§ Problem to work on:
Copy nothing before the line that contains "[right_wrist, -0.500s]"; from there, transcribe each line exactly through the end of the material, omitting pictures.

§ Supplied data:
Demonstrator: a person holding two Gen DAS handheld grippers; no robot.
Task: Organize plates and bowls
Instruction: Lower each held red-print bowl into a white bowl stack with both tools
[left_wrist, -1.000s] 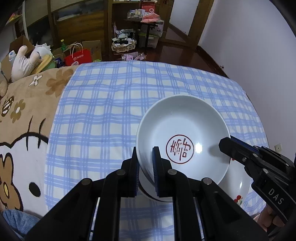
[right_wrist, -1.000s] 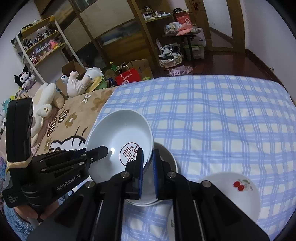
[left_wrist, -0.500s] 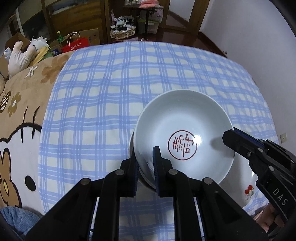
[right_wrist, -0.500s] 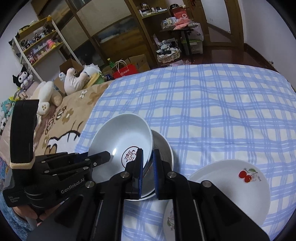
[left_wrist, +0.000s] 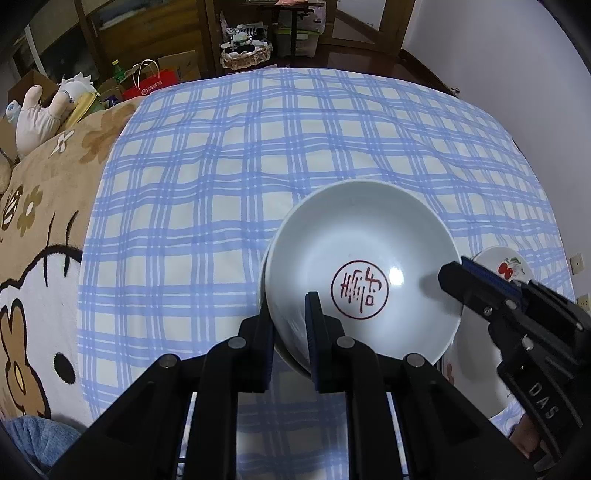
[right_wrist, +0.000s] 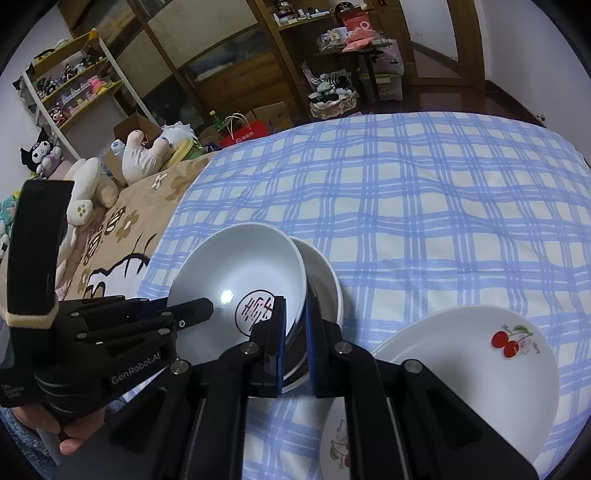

§ Answer section:
[right_wrist, -0.500s] 
[left_wrist, +0.000s] 
[right_wrist, +0.000s] 

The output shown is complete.